Rails - Effectively pull and compute data across multiple relationships

Trying to get data in the most efficient way for some reports using Rails 2.3 and MySQL.

Our application has users, offers and purchases. Relations look like this:

class User has_many :purchased_deals has_many :deals, :through => :purchased_deals end class Deal has_many :purchased_deals has_many :users, :through => :purchased_deals end class PurchasedDeal belongs_to :deal belongs_to :user end 

For the report that I run, I need to get all the users who made the purchase (i.e. have at least one BuyasedDeal), and then the total amount of all the deals they bought (the price is tied to the deal, not BuyasedDeal).

Of course, I could start with a list of all users, including both transactions and purchased transactions.
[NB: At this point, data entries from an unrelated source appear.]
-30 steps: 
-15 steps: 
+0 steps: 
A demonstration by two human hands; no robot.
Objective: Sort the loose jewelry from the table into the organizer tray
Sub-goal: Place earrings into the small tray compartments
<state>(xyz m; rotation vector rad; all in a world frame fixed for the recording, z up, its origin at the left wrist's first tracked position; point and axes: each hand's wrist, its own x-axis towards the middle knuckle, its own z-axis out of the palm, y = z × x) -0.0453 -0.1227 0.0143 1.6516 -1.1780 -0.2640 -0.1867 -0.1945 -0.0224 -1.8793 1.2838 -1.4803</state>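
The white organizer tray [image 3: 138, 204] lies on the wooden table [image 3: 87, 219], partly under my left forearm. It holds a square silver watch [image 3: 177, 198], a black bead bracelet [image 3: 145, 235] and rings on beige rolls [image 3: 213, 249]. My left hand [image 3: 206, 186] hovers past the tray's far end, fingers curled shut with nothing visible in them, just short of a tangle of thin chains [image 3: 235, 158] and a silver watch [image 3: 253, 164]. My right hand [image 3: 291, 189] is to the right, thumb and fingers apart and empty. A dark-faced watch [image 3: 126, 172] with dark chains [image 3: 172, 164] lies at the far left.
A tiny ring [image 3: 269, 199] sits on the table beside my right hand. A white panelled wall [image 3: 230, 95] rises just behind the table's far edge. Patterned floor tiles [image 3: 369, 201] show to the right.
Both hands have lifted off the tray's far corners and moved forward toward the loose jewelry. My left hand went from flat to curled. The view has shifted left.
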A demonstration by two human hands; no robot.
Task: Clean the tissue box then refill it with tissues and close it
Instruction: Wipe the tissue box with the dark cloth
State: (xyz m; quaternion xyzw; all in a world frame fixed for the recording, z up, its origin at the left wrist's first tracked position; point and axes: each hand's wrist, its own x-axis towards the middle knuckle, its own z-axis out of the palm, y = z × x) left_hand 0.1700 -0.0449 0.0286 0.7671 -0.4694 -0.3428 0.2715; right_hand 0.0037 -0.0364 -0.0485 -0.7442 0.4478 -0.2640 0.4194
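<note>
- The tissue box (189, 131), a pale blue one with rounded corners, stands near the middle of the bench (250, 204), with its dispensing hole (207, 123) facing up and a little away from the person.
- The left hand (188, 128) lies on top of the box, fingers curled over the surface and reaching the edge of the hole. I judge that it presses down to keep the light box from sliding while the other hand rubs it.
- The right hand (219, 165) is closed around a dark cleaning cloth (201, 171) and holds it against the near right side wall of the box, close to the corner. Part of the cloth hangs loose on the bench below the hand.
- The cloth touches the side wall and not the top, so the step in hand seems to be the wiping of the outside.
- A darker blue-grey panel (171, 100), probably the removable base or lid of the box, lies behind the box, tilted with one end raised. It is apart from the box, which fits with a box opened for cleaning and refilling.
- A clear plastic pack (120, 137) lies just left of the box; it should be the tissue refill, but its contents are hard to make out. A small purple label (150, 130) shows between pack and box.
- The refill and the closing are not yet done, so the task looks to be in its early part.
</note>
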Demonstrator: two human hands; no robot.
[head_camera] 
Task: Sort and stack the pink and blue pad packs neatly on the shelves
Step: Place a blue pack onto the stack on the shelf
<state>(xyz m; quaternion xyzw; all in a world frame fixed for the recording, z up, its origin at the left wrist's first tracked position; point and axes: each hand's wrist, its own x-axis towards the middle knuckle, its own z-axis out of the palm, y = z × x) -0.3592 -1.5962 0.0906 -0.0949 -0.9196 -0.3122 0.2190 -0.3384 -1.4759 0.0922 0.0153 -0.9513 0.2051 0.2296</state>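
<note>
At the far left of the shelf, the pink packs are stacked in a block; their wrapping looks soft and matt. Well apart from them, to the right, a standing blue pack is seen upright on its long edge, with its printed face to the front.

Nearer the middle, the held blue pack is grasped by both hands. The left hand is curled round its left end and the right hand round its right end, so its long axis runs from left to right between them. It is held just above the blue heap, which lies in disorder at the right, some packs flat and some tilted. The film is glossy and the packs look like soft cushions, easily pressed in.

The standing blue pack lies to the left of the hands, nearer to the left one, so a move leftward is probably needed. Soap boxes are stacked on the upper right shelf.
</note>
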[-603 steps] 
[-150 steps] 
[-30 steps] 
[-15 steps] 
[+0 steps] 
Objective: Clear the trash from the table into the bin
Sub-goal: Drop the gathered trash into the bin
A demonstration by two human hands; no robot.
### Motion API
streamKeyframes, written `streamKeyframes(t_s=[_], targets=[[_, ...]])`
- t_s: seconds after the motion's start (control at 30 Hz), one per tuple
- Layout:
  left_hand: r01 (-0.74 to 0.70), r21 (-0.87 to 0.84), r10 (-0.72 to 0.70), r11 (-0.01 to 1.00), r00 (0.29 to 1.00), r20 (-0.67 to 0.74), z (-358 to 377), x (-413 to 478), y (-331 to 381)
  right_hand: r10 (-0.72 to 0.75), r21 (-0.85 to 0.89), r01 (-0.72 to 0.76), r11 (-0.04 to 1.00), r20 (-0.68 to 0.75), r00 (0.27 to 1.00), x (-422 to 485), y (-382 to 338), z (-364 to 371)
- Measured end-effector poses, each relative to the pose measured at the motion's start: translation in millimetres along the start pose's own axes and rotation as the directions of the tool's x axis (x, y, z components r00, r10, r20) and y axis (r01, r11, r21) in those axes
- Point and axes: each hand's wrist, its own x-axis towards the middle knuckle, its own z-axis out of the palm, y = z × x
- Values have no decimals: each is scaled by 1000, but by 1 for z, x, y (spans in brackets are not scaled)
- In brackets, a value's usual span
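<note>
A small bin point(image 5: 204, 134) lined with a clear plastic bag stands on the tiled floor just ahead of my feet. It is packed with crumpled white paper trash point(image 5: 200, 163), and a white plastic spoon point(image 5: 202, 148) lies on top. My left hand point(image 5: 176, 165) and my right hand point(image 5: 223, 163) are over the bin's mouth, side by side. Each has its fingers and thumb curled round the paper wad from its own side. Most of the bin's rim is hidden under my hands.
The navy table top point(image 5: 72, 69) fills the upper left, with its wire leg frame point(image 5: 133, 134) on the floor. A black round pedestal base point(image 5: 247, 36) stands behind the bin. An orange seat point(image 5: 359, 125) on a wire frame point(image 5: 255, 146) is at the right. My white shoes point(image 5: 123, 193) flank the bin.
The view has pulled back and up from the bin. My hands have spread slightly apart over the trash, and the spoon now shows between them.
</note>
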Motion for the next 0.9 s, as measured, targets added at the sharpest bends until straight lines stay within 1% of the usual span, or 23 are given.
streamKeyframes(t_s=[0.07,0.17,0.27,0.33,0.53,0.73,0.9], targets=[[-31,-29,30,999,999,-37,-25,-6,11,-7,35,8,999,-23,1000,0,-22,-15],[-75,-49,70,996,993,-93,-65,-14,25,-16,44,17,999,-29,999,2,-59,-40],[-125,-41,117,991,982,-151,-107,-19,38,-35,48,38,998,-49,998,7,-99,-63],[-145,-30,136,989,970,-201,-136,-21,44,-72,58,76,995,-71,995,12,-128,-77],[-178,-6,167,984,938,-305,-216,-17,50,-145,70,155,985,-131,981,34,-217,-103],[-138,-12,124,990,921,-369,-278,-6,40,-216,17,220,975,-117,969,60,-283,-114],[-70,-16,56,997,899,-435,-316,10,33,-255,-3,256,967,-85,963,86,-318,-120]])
I tried this and the request is massive (30,000 users, give or take, 3,000 transactions, 100,000+ transactions purchased).

I could start with users and then make .each and find those that have a purchased deal, divide them into my group, and then sort through each of them to get the total purchase amount, but this is the number of requests.

Both of these methods currently take so much time that requests fail. What would be the most efficient way to get the data I need? Adding columns to tables is a completely acceptable solution, by the way. I have full access to the database to do what I need.

Thanks!

+1
performance mysql ruby-on-rails
source share
2 answers

To get a list of user IDs with more than one purchase, you can do the following, which will have access to only one table:

 user_ids = PurchasedDeal.count(:group => :user_id, :having => 'count_all > 0').keys 

Subsequently, you can get all of these users:

 users = User.find user_ids 

Things can be sped up with a cache counter. In your user model, add the option :counter_cache => true to the has_many association for acquired transactions. You will need an additional integer column in your users table and initialize, which may look like this during migration:

 add_column :users, :purchased_deals_count, :integer, :null => false, :default => 0 User.each { |u| User.reset_counters u, :purchased_deals } 

Once this is set aside, it will become much easier:

 users = User.all :conditions => 'purchased_deals_count > 0' 

Rails will save a column for you with most of the standard operations.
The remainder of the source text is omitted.